Dave Brock and guitarist Mick Slattery had been in the London-based psychedelic band Famous Cure, and a meeting with bassist John Harrison revealed a mutual interest in electronic music, which led the trio to embark upon a new musical venture together. Seventeen-year-old drummer Terry Ollis replied to an advert in a music weekly; Nik Turner and Michael "Dik Mik" Davies, old acquaintances of Brock, offered help with transport and gear, but were soon pulled into the band.

Slattery and Ollis were flatting in Talbot Road near All Saints Notting Hill, where bands performed in the church hall on Friday nights. On 29 August 1969 Slattery called in as the stage was being set up and asked someone if they could play a couple of numbers later. The band did not have a name yet and the best they could come up with on the night was Group X. They were given a 10 or 15 minute spot and played a 15 or 20 minute improvisation based on (by differing accounts) either the Byrds' "Eight Miles High" or John Coltrane's "India". BBC Radio 1 DJ John Peel was in the audience, and was impressed enough to tell event organiser Douglas Smith to keep an eye on them.
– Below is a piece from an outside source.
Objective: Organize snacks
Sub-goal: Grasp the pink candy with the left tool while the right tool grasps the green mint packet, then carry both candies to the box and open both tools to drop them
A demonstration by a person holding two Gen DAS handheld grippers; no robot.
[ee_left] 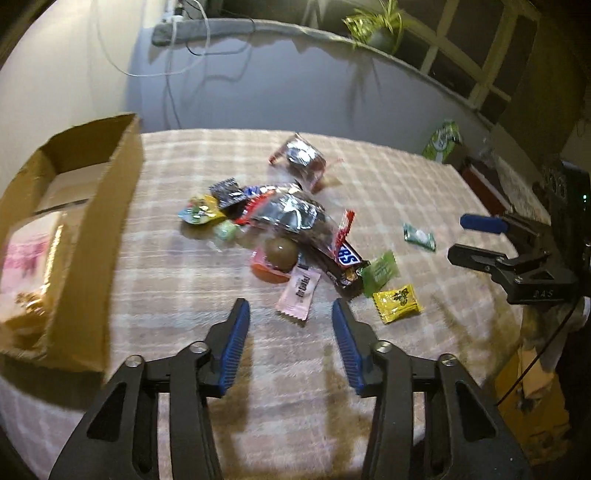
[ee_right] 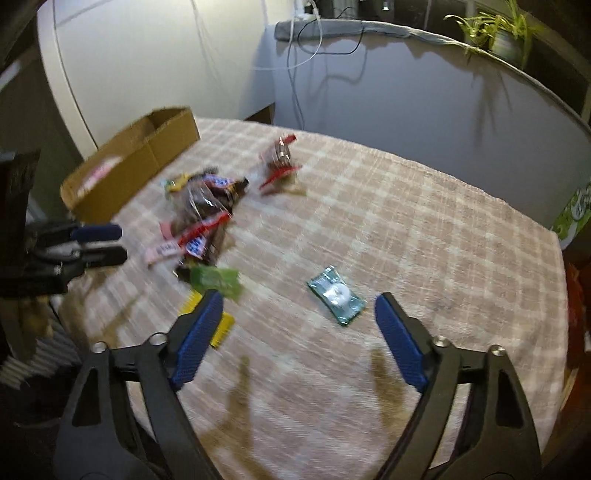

Smith signed them up and got them a deal with Liberty Records on the back of a deal he was setting up for Cochise.

A recording session took place at Abbey Road Studios late in the year to record demos of "Hurry on Sundown" and other tracks (which were eventually included on the remastered version of the group's debut album Hawkwind). Slattery left the band after the session, and they auditioned guitarists to replace him. One of the candidates was Huw Lloyd-Langton, who had earlier worked at the Ivor Mairants Musicentre and knew Brock, who used bought guitar strings at the Musicentre. Another candidate was a guitarist from Switzerland who happened to know Lloyd-Langton's girlfriend. The job went to Lloyd-Langton.

===1970–1975: United Artists era===
By 1970, the band was called Hawkwind Zoo. "Hawkwind" started as Turner's nickname, as he had habits of noisy throat-clearing and spitting ("hawking") and flatulence ("wind"). According to Brock, they added "Zoo" to the name because "all of us acted like animals". The name was soon shortened to "Hawkwind".

The Pretty Things guitarist Dick Taylor was brought in to produce the 1970 debut album Hawkwind. Although it was not a commercial success, it did bring them to the attention of the UK underground scene, which found them playing free concerts, benefit gigs, and festivals. Playing free outside the Bath Festival, they encountered another Ladbroke Grove–based band, the Pink Fairies, who shared similar interests in music and drugs; a friendship developed which led to the two bands becoming running partners and performing as "Pinkwind". Their use of drugs, however, led to the departure of Harrison, who did not voluntarily partake, but had someone spike his drink with mescaline, to be replaced briefly by Thomas Crimble (about July 1970 – March 1971). Crimble played on a few BBC sessions (which were eventually collected on the album The Text of Festival) before leaving to help organise the Glastonbury Free Festival 1971; he sat in during the band's performance there. Lloyd-Langton also quit, after someone spiked his drink with LSD at the Isle of Wight Festival and he had a bad trip, followed by a nervous breakdown a while later.

Their follow-up album, 1971's In Search of Space, brought greater commercial success, reaching number 18 on the UK album charts. This album offered a refinement of the band's image and philosophy courtesy of graphic artist Barney Bubbles and underground press writer Robert Calvert, as depicted in the accompanying Hawklog booklet, which would be further developed into the Space Ritual stage show. Science fiction author Michael Moorcock and dancer Stacia also started contributing to the band. Dik Mik had left the band, replaced by sound engineer Del Dettmar, but chose to return for this album, thus giving the band two electronics players. Bass player Dave Anderson, who had been in the German band Amon Düül II, had also joined and played on the album, but departed before its release because of personal tensions with some other members of the band. Anderson and Lloyd-Langton then formed the short-lived band Amon Din. Meanwhile, Ollis quit, unhappy with the commercial direction in which the band were heading.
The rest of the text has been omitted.